Clinical Trial: Phase 3, Randomized, Safety, Lot Consistency and Clinical Benefit Study of Recombinant Botulinum Vaccine A/B

Study Status: Suspended
Recruit Status: Suspended
Study Type: Interventional

Official Title: A Phase 3, Double Blind, Placebo Controlled, Randomized, Multicenter Clinical Trial to Demonstrate the Safety, Lot Consistency and Clinical Benefit of Recombinant Botulinum Vaccine A/B (rBV A/B)

Brief Summary: This Phase 3 clinical trial is a double blind, placebo-controlled, randomized, multicenter investigation of rBV A/B in male and female healthy adults 18 to 55 years of age.

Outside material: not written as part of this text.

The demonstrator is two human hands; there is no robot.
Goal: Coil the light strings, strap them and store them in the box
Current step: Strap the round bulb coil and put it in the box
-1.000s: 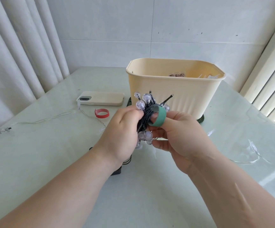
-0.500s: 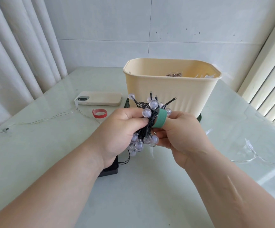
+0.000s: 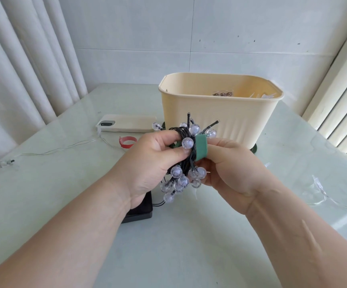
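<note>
Matte green strap [image 3: 200, 147] around black-wired, round-bulbed light string [image 3: 187, 143]

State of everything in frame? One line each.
light string bundle: coiled, held above table
green strap: wrapped round bundle
left hand: grips bundle
right hand: pinches green strap
box: upright, open, items inside
red strap: loose on table
thin wire string: uncoiled on table
</note>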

Detailed Summary: Currently, there are no licensed vaccines or pre-exposure prophylactic medical countermeasures available to provide protection against botulism. The rBV A/B is under development to provide protection of adults 18 to 55 years of age from fatal botulism caused by inhalational intoxication with botulinum neurotoxin complex (BoNT) serotype A, subtype A1 (BoNT/A1) and botulinum neurotoxin complex serotype B, subtype B1 (BoNT/B1). Volunteers will not be exposed to botulism. Protective antibody titers will be measured in serum after vaccination.
Sponsor: DynPort Vaccine Company LLC, A CSC Company

Current Primary Outcome:

  • The primary safety objective is to demonstrate the safety of rBV A/B through Day 365. [ Time Frame: 1 year after first dose [Dose 1] / 6 months after the last dose [Dose 3] ]
    The primary safety endpoints are the incidence, severity and relationship to treatment of solicited local, systemic and neuromuscular adverse events (AEs) with onset on the day of and for 7 days after each administration of study product; treatment-emergent AEs (TEAEs) with onset within 28 days after each administration of study product; and medically-attended AEs (MAEs), neuromuscular AEs and serious AEs (SAEs) from the time of first dose (Day 0) through 6 months after the last dose (Day 365).
  • The primary immunogenicity objectives are to demonstrate lot consistency for three lots of rBV A/B and to infer clinical benefit of rBV A/B. [ Time Frame: Study Day 210, approximately 28 days after the last dose [Dose 3] ]
    • The criterion to demonstrate lot consistency will be based on the geometric mean ratios of neutrailzing antibodies concentrations (NAC) to vaccine antigens BoNT/A1 and BoNT/B1.
    • The criterion to demonstrate clinical benefit is the proportion of volunteers with NAC values at or above the putative protective levels for anti-BoNT/A1 and anti-BoNT/B1 simultaneously.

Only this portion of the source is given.